To diagnose the disease, physicians rely on the segmentation of lesions on the lungs using a combination of PET and CT scans. These determine the functional properties of a lesion, as well as its anatomical structure and characteristics.
Poland-based Future Processing, a member of NVIDIA’s Inception program, is working to simplify the use of these tools, making the diagnosis process more affordable, accessible and accurate.
Its medical imaging solutions business segment works closely with medical imaging experts, research institutions and clinics around the world to develop software that can make better sense of images.
One area of focus is dynamic contrast enhanced imaging and the analysis of computed tomography (CT) images. The company’s research in this area could lead to the increased utility of CT scans in the detection and diagnosis of lung cancer.

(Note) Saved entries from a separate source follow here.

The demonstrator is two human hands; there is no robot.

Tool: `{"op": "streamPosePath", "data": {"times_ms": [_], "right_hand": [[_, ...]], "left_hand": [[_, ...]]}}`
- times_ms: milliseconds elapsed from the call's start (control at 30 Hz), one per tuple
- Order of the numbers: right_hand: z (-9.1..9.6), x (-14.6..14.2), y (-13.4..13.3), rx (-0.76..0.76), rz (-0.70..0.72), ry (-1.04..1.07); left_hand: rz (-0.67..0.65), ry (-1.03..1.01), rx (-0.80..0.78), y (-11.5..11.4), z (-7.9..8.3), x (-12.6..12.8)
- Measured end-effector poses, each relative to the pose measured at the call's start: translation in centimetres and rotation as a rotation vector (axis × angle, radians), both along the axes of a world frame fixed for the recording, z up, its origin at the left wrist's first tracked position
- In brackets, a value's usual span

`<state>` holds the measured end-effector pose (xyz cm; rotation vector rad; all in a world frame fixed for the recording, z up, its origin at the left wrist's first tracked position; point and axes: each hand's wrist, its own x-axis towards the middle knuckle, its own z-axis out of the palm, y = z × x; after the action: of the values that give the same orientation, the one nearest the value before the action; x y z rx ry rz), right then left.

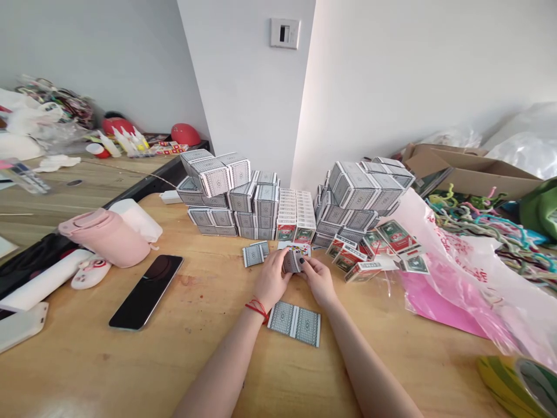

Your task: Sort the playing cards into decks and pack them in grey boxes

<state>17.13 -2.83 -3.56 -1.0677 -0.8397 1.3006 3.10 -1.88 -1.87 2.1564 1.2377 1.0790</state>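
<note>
Both hands meet over the middle of the table around a small bunch of playing cards (293,262), patterned backs facing me. My left hand (273,275) grips its left side, a red string around the wrist. With dark-painted nails, my right hand (318,278) pinches the right side. Just beyond lies a face-up playing card (306,248), partly hidden by the bunch. To the left are a few loose cards (254,255), backs up. Nearer me, between the forearms, two patterned card panels (295,323) lie side by side.
Stacked patterned card blocks (213,174) stand behind on the left, more card blocks (354,186) on the right, with card boxes (296,215) between. Loose card boxes (348,255) lie right. A phone (147,292), pink bottle (104,235), plastic bag (461,261) and tape roll (517,383) surround.
</note>
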Motion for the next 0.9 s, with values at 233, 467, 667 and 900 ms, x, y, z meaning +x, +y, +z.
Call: {"op": "streamPosePath", "data": {"times_ms": [233,467,667,900], "right_hand": [[0.46,0.01,-0.14,0.012,0.049,0.007],[0.5,0.48,0.16,-0.007,0.158,0.064],[-0.05,0.4,0.2,0.041,0.094,-0.095],[-0.12,0.5,0.14,0.016,0.059,-0.192]], "left_hand": [[0.011,-0.003,-0.016,0.15,-0.38,-0.02],[0.028,0.034,0.028,-0.02,-0.43,-0.01],[0.022,0.038,0.028,-0.09,-0.55,-0.02],[0.019,0.043,0.035,-0.12,-0.61,0.1]]}}
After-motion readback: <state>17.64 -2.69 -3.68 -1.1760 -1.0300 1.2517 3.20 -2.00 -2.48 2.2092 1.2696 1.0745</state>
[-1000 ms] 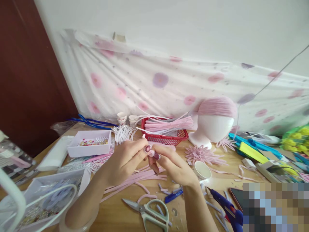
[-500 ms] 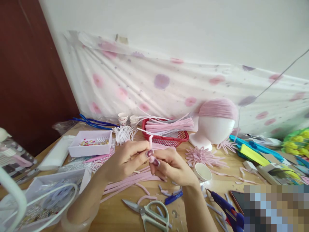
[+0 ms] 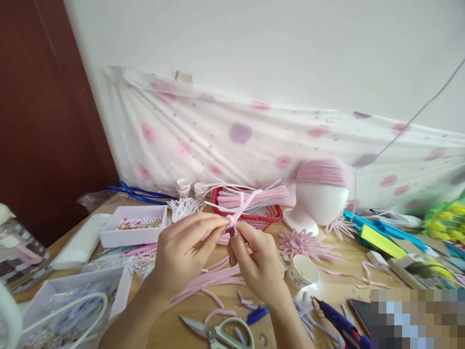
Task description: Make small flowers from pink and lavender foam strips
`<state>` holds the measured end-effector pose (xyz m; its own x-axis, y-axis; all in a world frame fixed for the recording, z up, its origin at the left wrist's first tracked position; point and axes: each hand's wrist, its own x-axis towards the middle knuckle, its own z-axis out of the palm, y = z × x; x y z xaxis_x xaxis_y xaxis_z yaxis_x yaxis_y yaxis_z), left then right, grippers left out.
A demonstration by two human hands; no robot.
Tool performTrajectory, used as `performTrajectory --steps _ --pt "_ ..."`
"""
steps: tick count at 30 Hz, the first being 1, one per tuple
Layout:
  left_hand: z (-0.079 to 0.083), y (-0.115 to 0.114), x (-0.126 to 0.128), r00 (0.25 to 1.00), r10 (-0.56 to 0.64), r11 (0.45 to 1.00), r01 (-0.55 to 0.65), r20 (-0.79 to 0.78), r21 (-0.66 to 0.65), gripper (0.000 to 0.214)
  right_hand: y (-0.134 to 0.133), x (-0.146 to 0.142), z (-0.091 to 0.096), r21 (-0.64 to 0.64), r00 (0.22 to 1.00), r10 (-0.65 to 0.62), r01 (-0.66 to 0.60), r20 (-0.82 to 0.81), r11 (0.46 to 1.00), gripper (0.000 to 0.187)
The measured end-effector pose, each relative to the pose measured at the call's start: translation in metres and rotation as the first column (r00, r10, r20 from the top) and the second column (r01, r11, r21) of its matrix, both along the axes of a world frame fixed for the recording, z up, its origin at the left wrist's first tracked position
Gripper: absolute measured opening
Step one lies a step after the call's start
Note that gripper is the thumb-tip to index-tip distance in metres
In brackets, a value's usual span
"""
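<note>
Pinched between the fingertips of both hands is a pink pipe cleaner (image 3: 240, 207), with two ends that rise and spread above the fingers. My left hand (image 3: 185, 247) grips it from the left and my right hand (image 3: 258, 259) from the right, the fingertips almost touching. Part of the twisted section is hidden behind the fingers. Below the hands, more pink pipe cleaners (image 3: 209, 283) lie on the wooden table. Green-handled scissors (image 3: 221, 334) and a blue pen cap or pen (image 3: 258, 314) rest nearer to me.
Behind the hands stands a red basket (image 3: 263, 220) of pipe cleaners, beside a white foam head (image 3: 323, 203) wrapped in pink. A pink fringed flower (image 3: 303, 245), a paper cup (image 3: 304, 272) and a glue gun (image 3: 336, 320) are at right. White bead boxes (image 3: 127, 237) sit left.
The pink pipe cleaner now shows two longer ends above the fingers, where a single short bent end stuck up before. Both hands have shifted slightly, and the view has tilted up a little.
</note>
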<state>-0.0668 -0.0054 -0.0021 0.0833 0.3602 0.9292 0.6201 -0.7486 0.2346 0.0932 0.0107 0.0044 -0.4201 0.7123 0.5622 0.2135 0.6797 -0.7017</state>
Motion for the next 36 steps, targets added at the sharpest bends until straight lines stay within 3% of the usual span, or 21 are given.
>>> performTrajectory --steps 6,11,15,18,20,22,25,31,36 --pt "-0.005 0.005 -0.001 0.985 0.068 0.997 -0.061 -0.162 0.047 0.022 -0.001 0.001 0.0 0.065 0.992 -0.074 0.068 0.1 0.996 0.024" --pt "-0.006 0.004 0.001 0.97 0.079 0.997 -0.075 -0.229 0.025 0.022 -0.001 0.003 0.002 0.055 0.995 -0.037 0.031 0.097 0.998 0.025" --pt "-0.005 0.005 -0.001 0.977 0.102 0.995 -0.1 -0.189 0.018 0.022 0.001 0.008 0.001 -0.079 0.998 0.056 -0.058 -0.027 0.995 0.028" --pt "-0.006 0.007 -0.005 0.958 0.191 0.981 -0.178 -0.212 0.077 0.023 0.001 0.007 -0.004 -0.086 0.969 -0.042 0.021 -0.243 0.996 0.018" --pt "-0.007 0.009 -0.006 0.94 0.211 0.975 -0.185 -0.269 0.121 0.023 -0.001 0.003 -0.006 -0.092 0.948 -0.126 0.103 -0.294 0.99 0.008" --pt "-0.008 0.009 -0.004 0.923 0.199 0.976 -0.156 -0.328 0.154 0.02 -0.003 -0.002 -0.007 -0.083 0.962 -0.181 0.167 -0.204 0.982 0.016" --pt "-0.008 0.008 0.0 0.91 0.176 0.978 -0.118 -0.374 0.175 0.016 -0.005 -0.006 -0.006 -0.101 0.977 -0.187 0.177 -0.103 0.979 0.011" --pt "-0.003 0.004 0.005 0.89 0.192 0.972 -0.113 -0.414 0.207 0.017 0.001 -0.005 -0.007 -0.188 0.969 -0.134 0.095 -0.207 0.977 0.022" --pt "-0.002 0.004 0.009 0.907 0.194 0.973 -0.129 -0.375 0.192 0.014 0.004 -0.008 -0.012 -0.086 0.962 -0.203 0.19 -0.183 0.978 0.021"
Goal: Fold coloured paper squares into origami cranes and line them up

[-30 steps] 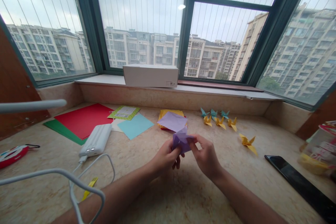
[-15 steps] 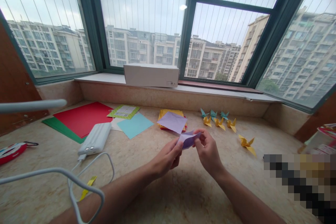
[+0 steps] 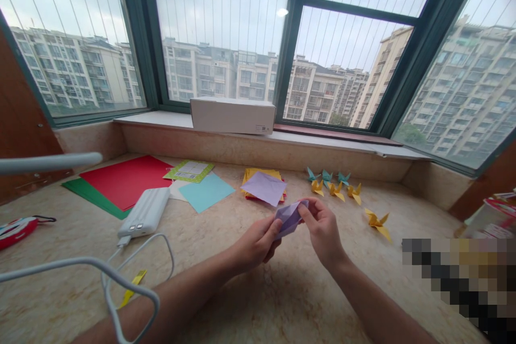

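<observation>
A partly folded piece of purple origami paper (image 3: 288, 219) is held up above the counter between my two hands. My left hand (image 3: 258, 239) pinches its left end, thumb on top and the other fingers underneath. At its upper right corner, my right hand (image 3: 323, 228) grips the paper between thumb and fingers. Just behind lies a stack of square paper with a flat purple sheet (image 3: 264, 187) on top and yellow sheets (image 3: 249, 174) below. To the right stand several folded paper cranes, teal ones (image 3: 327, 177) behind yellow ones (image 3: 336, 191), with a larger yellow crane (image 3: 378, 222) nearer.
On the left lie red paper (image 3: 127, 180), green paper (image 3: 94, 199), a light blue sheet (image 3: 207, 192) and a green-edged packet (image 3: 173, 173). A white power bank (image 3: 145, 212) trails a looping cable (image 3: 80, 262) near my left forearm. A white box (image 3: 233, 116) sits on the sill.
The purple paper has tilted and its raised flap now lies flatter, showing more of its face. My right thumb has moved onto the paper's upper right corner.
</observation>
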A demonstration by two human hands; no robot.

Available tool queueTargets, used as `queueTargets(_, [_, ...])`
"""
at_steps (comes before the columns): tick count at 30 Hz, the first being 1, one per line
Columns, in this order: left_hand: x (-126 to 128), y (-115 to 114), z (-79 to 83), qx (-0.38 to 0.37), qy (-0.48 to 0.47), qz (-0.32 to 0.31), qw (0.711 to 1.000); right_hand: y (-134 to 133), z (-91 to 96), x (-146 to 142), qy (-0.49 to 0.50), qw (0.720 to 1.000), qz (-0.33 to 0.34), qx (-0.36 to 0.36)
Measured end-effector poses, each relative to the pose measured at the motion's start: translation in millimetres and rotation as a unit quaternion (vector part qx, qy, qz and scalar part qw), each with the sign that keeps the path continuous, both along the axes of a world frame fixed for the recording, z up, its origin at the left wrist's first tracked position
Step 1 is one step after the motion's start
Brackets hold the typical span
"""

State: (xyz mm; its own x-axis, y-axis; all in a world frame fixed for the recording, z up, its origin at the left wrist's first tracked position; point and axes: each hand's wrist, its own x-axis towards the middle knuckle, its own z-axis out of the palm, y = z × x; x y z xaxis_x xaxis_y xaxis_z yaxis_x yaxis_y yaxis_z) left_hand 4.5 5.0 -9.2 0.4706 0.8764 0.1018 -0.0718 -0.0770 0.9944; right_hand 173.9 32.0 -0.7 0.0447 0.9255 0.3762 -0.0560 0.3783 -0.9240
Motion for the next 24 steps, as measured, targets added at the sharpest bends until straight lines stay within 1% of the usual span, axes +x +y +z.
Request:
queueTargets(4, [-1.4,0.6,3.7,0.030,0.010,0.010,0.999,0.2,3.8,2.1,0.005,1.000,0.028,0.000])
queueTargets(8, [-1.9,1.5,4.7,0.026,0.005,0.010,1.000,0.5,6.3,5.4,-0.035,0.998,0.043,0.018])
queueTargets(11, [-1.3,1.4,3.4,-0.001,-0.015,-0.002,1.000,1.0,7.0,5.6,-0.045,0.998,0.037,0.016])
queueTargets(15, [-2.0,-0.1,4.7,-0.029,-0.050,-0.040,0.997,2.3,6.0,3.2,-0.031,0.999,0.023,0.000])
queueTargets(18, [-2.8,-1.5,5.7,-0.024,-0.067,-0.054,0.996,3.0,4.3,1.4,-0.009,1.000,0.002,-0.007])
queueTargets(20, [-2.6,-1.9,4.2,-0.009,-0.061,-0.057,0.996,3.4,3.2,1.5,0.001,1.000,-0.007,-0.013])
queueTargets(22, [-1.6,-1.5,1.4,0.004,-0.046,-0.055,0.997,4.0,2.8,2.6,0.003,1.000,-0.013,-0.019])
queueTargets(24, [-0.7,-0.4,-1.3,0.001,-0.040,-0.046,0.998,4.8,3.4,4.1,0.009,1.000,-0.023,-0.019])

A Picture Tells 1,000 Words
In a potential advance in the fight against lung cancer, Future Processing is working on a solution that will eliminate the need for the combination of PET and CT scans. Instead, doctors would be able to make diagnoses based exclusively from CT scans.
Using convolutional neural networks, the team has shown that diagnoses from CT scans alone can be made efficient and accurate.
“Before, the segmentation of active lesions required co-registering PET and CT sequences in a time-consuming procedure,” explains Dr. Jakub Nalepa, senior research scientist at Future Processing. “In fact, we have just presented a paper(1) where, using CNNs with exclusively CT scans, we demonstrated segmentation of a single image within minutes — and this can be accelerated further.”
This acceleration in segmentation speeds is powered by NVIDIA Tesla GPU accelerators and could make a huge difference for both doctors and patients. By automatically segmenting the lesions, radiologists can save precious time and measure lesion progress.
It would also be a boon for medical sites without access to PET scanners as they could care for their patients directly, using only a CT scanner. This is more cost-effective for medical sites, with a CT scan costing between $1,200 to $3,200, whereas a PET scan costs $3,000 to $6,000, on average. It also provides a better experience for the patient, with only one scan to prep for and endure.
As for accuracy, Nalepa and his team have shown that their approach reduces the rate of false positives, when studying lung data without active lesions, from 90.14 percent to 6.6 percent.
Going forward, the team hopes to develop its solution further and also apply it to other forms of cancer.
(1) Krzysztof Pawelczyk, Michal Kawulok, Jakub Nalepa, Michael P. Hayball, Sarah J. McQuaid, Vineet Prakash, Balaji Ganeshan: “Towards Detecting High-Uptake Lesions from Lung CT Scans Using Deep Learning,” S. Battiato et al. (Eds.): Proc. ICIAP 2017, Part II, LNCS 10485, pp. 1–11, Springer, 2017.